Je ne compte plus les personnes qui, assises en face de moi, me demandent:


« pourquoi ? »


Toujours avec la même urgence : pourquoi je suis anxieux ?, pourquoi ceci m’est arrivé à moi ?, pourquoi maintenant ? Cette question est profondément humaine. L’espèce humaine est née curieuse, elle veut comprendre, démêler le monde, donner un sens aux événements. Notre cerveau, comme la nature, n’aime pas le vide : il remplit. Si je vous demande la couleur de la voiture de mon voisin, vous n’y avez pas répondu consciemment, et pourtant vous avez déjà imaginé une voiture. Le vide cognitif est comblé aussitôt.

Parfois les causes sont évidentes. Je suis tombé en panne parce que je n’avais plus d’essence. Parfois elles sont floues, nébuleuses, mêlées. Vous pensez « je suis anxieux parce que mes parents l’étaient ». Est-ce la seule raison ? En êtes-vous certain ? Rarement. La quête du pourquoi se noie souvent dans l’invérifiable. On peut formuler des hypothèses plausibles, mais la certitude fait défaut.



Mémoire, reconstruction et erreurs d’interprétation

Nous avons la fausse impression que notre passé est bien connu, parce que nous l’avons vécu. En réalité, notre mémoire consciente contient un pourcentage infime de tout ce que nous avons vécu, et ces souvenirs sont reconstruits chaque fois que nous les rappelons. La recherche en psychologie cognitive montre que les souvenirs se recomposent à chaque rappel, influencés par notre état actuel, nos croyances, et les récits qu’on nous a faits. Il arrive même que des détails soient ajoutés, modifiés, ou que des événements soient “reconstruits” autour d’une explication rassurante.

C’est pour cela que des explications sur l’origine de nos difficultés, même convaincantes, peuvent être fausses. Elles peuvent néanmoins devenir performatives. Si vous vous dites « je suis comme ça parce que mes parents étaient ainsi », vous créez une histoire qui vous dispense d’agir, parfois sans même en être conscient.
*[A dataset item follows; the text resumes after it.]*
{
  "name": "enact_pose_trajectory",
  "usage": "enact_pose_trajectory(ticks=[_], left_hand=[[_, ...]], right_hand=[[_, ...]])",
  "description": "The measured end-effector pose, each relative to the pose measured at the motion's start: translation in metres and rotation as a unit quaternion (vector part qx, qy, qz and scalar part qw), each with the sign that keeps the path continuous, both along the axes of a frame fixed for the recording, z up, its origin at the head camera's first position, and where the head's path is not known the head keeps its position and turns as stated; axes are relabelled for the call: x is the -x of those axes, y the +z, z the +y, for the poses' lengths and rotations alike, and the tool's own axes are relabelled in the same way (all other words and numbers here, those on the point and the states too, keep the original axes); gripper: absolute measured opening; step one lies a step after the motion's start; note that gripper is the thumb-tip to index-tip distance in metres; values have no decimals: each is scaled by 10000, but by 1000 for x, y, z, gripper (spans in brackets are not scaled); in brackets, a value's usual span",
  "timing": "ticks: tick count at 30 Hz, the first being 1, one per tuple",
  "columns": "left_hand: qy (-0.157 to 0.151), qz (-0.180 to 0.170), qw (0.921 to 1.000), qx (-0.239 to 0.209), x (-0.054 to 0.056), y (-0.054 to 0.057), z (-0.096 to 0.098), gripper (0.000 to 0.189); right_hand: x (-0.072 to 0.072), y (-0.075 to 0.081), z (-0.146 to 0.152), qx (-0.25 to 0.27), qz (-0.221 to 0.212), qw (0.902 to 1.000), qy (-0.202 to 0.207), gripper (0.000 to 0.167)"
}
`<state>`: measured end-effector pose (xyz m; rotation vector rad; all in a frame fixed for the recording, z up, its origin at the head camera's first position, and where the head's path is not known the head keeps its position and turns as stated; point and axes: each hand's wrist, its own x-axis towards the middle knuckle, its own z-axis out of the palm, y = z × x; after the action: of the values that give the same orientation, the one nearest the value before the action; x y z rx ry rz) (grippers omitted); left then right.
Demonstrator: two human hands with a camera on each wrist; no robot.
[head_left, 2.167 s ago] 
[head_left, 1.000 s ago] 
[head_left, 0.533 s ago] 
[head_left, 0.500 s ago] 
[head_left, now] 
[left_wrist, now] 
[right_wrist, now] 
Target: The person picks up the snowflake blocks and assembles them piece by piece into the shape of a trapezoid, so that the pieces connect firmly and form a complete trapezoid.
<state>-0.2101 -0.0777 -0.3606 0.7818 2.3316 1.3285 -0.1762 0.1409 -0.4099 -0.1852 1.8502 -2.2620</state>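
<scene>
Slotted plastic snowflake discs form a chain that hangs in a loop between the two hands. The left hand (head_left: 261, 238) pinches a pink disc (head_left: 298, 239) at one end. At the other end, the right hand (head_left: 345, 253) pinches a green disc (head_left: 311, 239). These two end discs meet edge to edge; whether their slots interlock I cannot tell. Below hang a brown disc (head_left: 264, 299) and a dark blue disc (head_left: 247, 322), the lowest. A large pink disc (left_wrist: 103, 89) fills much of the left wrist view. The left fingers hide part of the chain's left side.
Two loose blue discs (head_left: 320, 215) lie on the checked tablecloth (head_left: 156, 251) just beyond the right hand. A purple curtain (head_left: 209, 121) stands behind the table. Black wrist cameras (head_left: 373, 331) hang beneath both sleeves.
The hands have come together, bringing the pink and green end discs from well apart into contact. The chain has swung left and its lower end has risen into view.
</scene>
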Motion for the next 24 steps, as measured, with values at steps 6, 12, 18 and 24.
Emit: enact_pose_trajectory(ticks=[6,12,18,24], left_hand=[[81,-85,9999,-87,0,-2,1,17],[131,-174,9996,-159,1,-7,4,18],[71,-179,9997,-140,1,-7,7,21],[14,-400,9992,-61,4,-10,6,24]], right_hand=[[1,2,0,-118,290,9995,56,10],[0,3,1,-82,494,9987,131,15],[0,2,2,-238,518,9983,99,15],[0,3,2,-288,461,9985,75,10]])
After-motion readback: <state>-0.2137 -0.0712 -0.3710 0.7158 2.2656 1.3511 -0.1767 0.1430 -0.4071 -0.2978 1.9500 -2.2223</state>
Comprendre pourquoi peut alors servir à rationaliser l’immobilité, plus qu’à favoriser le changement.



Le piège des histoires rassurantes

En thérapie, il est tentant d’élaborer un récit cohérent, une cause qui explique tout. Professionnels et clients contribuent parfois à construire ces récits. Trois lectures se superposent souvent : celle du client, celle du thérapeute, et celle du cadre théorique. Ensemble, elles peuvent aboutir à une explication qui soulage, qui rassure, mais qui n’améliore pas forcément le quotidien. Savoir « pourquoi » n’implique pas automatiquement que l’on sache « comment » faire autrement.
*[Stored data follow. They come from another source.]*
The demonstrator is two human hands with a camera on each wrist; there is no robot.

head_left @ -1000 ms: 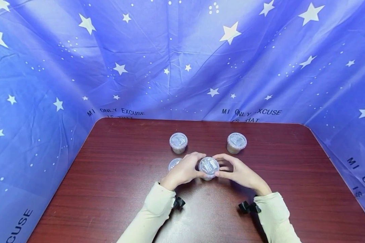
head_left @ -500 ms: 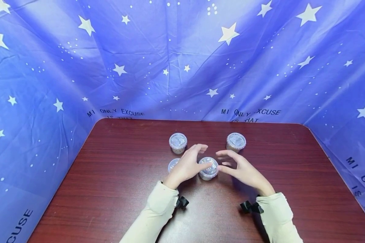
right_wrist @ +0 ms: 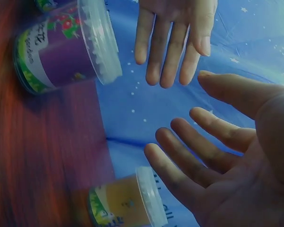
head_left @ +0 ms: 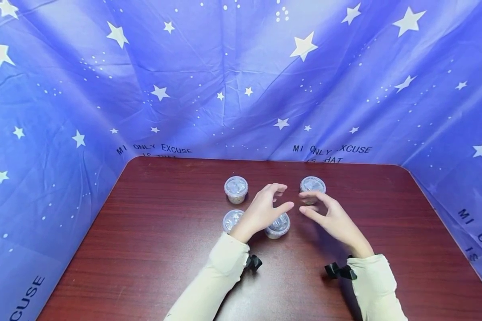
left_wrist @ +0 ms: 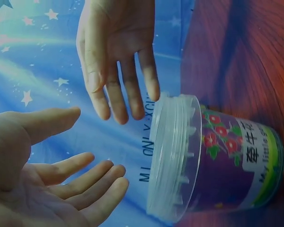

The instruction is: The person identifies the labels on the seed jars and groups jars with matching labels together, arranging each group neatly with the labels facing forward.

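Observation:
My left hand [head_left: 262,211] hovers over the near right lidded plastic tub [head_left: 279,228], partly hiding it. In the left wrist view that tub [left_wrist: 232,161] has a purple label with red flowers and a clear ridged lid. My right hand [head_left: 335,218] is in the air to its right, partly covering the far right tub [head_left: 313,183]. That tub [right_wrist: 125,201] shows a yellow label in the right wrist view. Both hands have spread, slightly bent fingers, face each other and hold nothing. Thumbs and fingertips are apart, with a small gap between the hands.
A near left tub [head_left: 232,219] stands beside my left wrist, partly covered. Behind it is the far left tub [head_left: 236,189]. All stand upright on the dark red wooden table [head_left: 144,249]. A blue star-print curtain [head_left: 225,80] surrounds the table's back and sides.
Both hands have come off the near right tub, which stays in place. They have risen and shifted to the right and away from the body, the gap between them staying small.

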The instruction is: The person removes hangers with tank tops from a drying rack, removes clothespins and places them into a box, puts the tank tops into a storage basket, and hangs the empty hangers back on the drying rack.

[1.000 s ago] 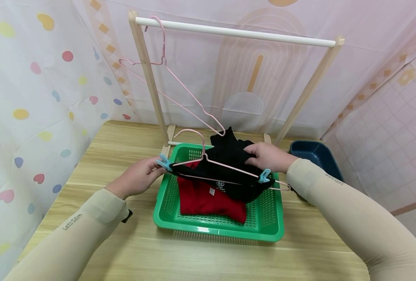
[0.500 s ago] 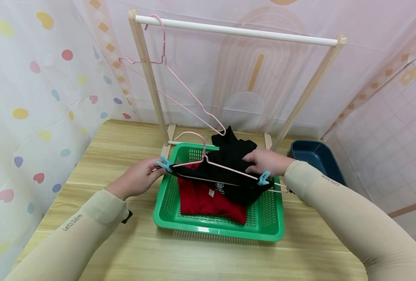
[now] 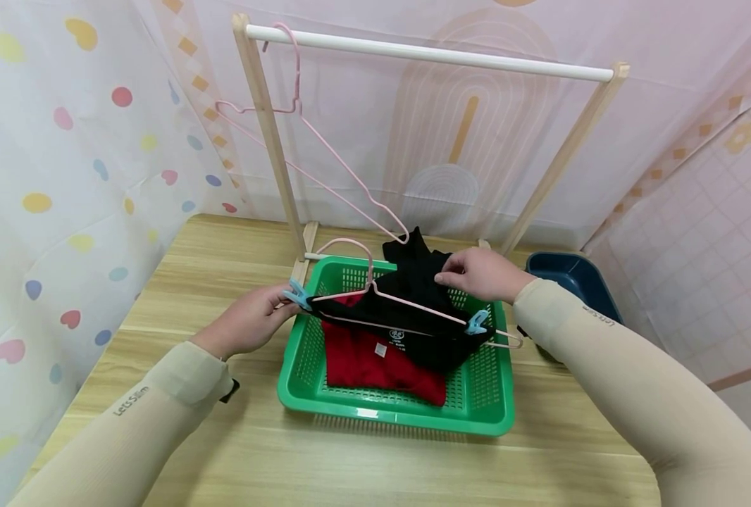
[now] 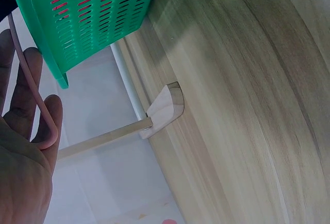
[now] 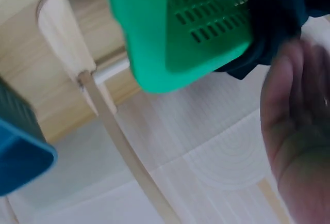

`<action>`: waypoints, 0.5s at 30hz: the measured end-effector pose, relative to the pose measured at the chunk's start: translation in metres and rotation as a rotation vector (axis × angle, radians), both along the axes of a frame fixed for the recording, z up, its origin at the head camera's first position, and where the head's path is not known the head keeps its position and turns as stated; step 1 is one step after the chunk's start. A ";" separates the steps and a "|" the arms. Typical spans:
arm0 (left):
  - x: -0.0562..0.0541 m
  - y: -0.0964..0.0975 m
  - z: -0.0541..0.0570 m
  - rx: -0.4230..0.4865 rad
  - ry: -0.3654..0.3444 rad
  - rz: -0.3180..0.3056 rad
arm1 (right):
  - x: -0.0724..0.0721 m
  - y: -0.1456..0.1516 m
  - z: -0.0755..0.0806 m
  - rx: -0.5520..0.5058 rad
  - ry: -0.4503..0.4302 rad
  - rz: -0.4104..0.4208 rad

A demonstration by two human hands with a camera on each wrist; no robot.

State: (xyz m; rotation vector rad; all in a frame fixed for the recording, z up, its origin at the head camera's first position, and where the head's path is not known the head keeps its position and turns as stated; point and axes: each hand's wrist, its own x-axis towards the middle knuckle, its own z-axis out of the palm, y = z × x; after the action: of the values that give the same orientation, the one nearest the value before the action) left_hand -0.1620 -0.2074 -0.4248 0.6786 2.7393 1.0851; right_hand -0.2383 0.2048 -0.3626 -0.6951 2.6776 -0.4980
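My left hand grips the left end of a pink hanger, which crosses its palm and fingers in the left wrist view. Two light blue clips, a left clip and a right clip, sit on the hanger over a black garment with a white printed label inside. The garment spreads over the basket's back rim; its exact kind is unclear. Above its right part, my right hand has loosely bent fingers. Nothing shows between them, and contact with the cloth cannot be told. Red cloth lies beneath.
A green slotted basket stands on the wooden table under the garment. Behind it rises a rack with a white rail, where another pink hanger hangs at the left. A dark blue bin stands at the right.
My right hand has lifted from the black garment, up and slightly back, and its fingers have loosened. The left hand and the hanger have stayed nearly still.
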 end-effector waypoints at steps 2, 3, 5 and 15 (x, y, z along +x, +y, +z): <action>0.000 0.000 -0.001 0.000 0.001 0.000 | -0.004 -0.002 -0.001 -0.003 0.043 -0.030; 0.000 0.000 -0.001 0.002 0.000 0.001 | -0.007 -0.002 -0.003 0.000 0.053 -0.036; -0.001 0.001 -0.001 0.004 -0.001 0.001 | -0.012 -0.004 -0.006 0.018 0.056 -0.019; 0.000 0.002 -0.003 0.003 0.019 -0.003 | -0.029 -0.014 -0.027 0.173 0.046 0.126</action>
State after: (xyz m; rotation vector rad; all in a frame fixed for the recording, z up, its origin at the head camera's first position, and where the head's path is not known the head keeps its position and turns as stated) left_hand -0.1623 -0.2057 -0.4277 0.6965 2.7521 1.0877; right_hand -0.2675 0.1904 -0.3892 -0.8253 2.6576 -0.2175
C’est pour cela qu’il faut rester prudent. La quête du pourquoi peut devenir un refuge intellectuel ; elle peut détourner de la question pratique, de la question du comment : comment cela se manifeste dans vos journées ? à quels moments précis ? quels déclencheurs ? quelles sensations corporelles précises ? Ces données concrètes sont souvent plus utiles pour modifier l’expérience vécue.



En hypnose : traiter l’émotion, pas la certitude causale

En hypnose, quand on propose une régression, on travaille avec le passé et les émotions qui émergent, pas avec une prétendue vérité historique. Une personne peut retrouver un souvenir, y sentir une émotion très forte, et en sortir plus légère. Mais cela ne veut pas dire que le souvenir est littéralement factuel, ni que l’explication qui en découle est la “bonne” cause. L’important, en séance, c’est l’émotion ressentie et sa transformation.
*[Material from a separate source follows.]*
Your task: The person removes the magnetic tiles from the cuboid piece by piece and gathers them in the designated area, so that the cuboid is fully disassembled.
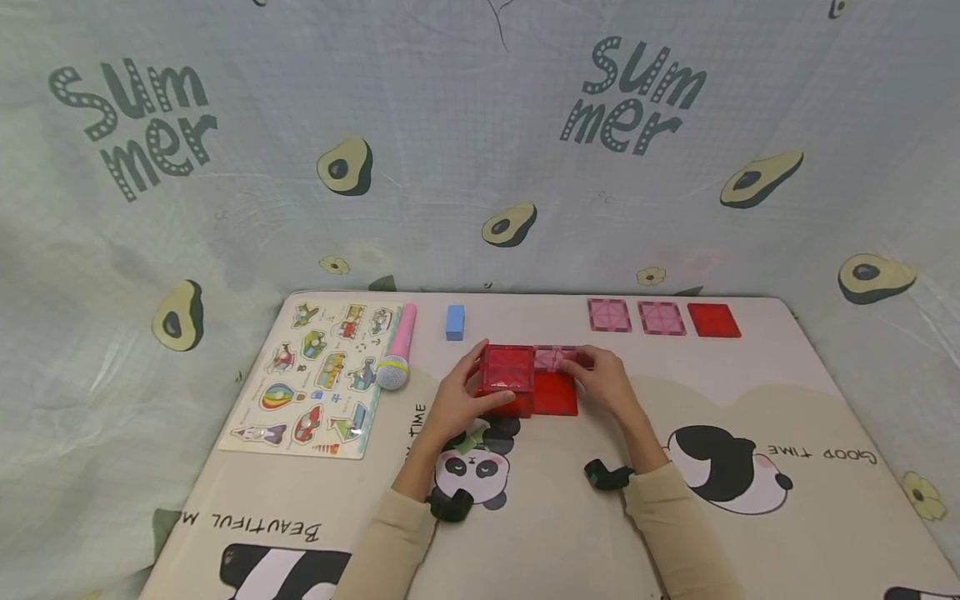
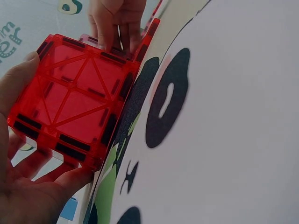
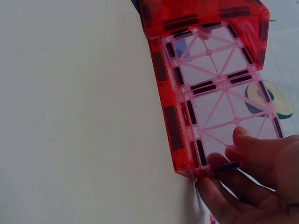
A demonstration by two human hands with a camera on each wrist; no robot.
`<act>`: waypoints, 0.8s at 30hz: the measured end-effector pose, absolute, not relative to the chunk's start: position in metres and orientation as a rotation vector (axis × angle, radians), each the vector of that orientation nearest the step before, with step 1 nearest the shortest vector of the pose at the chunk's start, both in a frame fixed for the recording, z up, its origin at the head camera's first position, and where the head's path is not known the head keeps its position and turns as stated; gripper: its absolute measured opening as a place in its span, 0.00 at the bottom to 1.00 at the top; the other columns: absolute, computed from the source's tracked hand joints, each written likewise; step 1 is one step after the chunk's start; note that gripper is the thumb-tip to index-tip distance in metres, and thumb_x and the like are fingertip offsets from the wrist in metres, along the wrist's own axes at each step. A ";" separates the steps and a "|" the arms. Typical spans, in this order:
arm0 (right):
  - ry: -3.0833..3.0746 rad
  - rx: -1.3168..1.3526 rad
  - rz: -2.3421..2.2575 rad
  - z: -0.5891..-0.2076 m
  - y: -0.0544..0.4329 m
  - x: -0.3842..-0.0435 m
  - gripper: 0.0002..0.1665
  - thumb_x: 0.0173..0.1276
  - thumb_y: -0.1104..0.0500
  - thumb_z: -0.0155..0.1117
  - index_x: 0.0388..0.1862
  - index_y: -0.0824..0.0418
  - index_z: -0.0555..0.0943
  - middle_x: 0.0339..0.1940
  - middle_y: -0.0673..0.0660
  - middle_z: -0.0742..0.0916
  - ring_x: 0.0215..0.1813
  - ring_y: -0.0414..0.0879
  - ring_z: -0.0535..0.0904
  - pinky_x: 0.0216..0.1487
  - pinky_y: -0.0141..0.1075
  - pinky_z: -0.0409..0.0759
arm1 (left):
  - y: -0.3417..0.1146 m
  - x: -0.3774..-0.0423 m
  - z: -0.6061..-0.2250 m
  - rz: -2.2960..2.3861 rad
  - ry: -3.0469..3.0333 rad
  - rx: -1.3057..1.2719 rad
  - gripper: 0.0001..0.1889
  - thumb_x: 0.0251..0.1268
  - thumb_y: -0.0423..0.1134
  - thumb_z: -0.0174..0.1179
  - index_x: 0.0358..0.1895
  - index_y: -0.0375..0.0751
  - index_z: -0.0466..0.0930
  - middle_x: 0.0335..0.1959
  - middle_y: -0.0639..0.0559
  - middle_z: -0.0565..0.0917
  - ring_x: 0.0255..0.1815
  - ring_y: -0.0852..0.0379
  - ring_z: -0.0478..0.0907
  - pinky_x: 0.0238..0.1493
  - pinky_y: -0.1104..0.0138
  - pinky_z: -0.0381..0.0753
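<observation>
A box of red translucent magnetic tiles (image 1: 510,368) stands mid-table. My left hand (image 1: 456,407) grips it from the left, thumb along the near side and fingers at the far left. In the left wrist view, its red tile face (image 2: 77,93) has triangular ribs and dark magnets. A flat red tile (image 1: 555,394) lies against the box's right side. Along that tile's far edge stands a pink translucent tile (image 3: 233,114), whose outer end my right hand (image 1: 609,385) pinches between thumb and fingers. Another pink tile (image 3: 210,53) stands between it and the box.
At the back right lie two pink tiles (image 1: 609,315) and a red tile (image 1: 714,320). A blue block (image 1: 455,322) stands behind the box. Left of it are a pink toy microphone (image 1: 402,337) and a picture puzzle board (image 1: 300,375). A patterned curtain (image 1: 435,108) hangs behind the table.
</observation>
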State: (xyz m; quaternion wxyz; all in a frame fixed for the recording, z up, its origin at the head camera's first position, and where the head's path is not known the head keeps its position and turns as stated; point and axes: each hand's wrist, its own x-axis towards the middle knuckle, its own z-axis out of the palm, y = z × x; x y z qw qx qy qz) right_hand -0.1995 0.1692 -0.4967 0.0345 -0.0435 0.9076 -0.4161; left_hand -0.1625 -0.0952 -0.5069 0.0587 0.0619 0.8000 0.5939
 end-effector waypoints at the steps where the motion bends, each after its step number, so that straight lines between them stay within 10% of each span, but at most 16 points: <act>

Concrètement, on traite l’émotion, on ressource la personne, on recadre, on transforme la charge affective. On n’impose pas d’interprétation causale. L’objectif n’est pas de prouver un passé, mais d’apaiser une réponse qui persiste aujourd’hui.



Hasard, destin, sens : pourquoi on cherche encore

La quête du pourquoi croise forcément les notions de destin et de hasard. Nous cherchons du sens, nous voulons croire qu’il y a une raison, une place, un rôle. Les religions, les récits culturels et les philosophies ont toujours tenté de répondre à cette soif de sens. D’un point de vue évolutif, c’est normal : croire en une continuité, en une finalité, rassure face à l’immensité du monde.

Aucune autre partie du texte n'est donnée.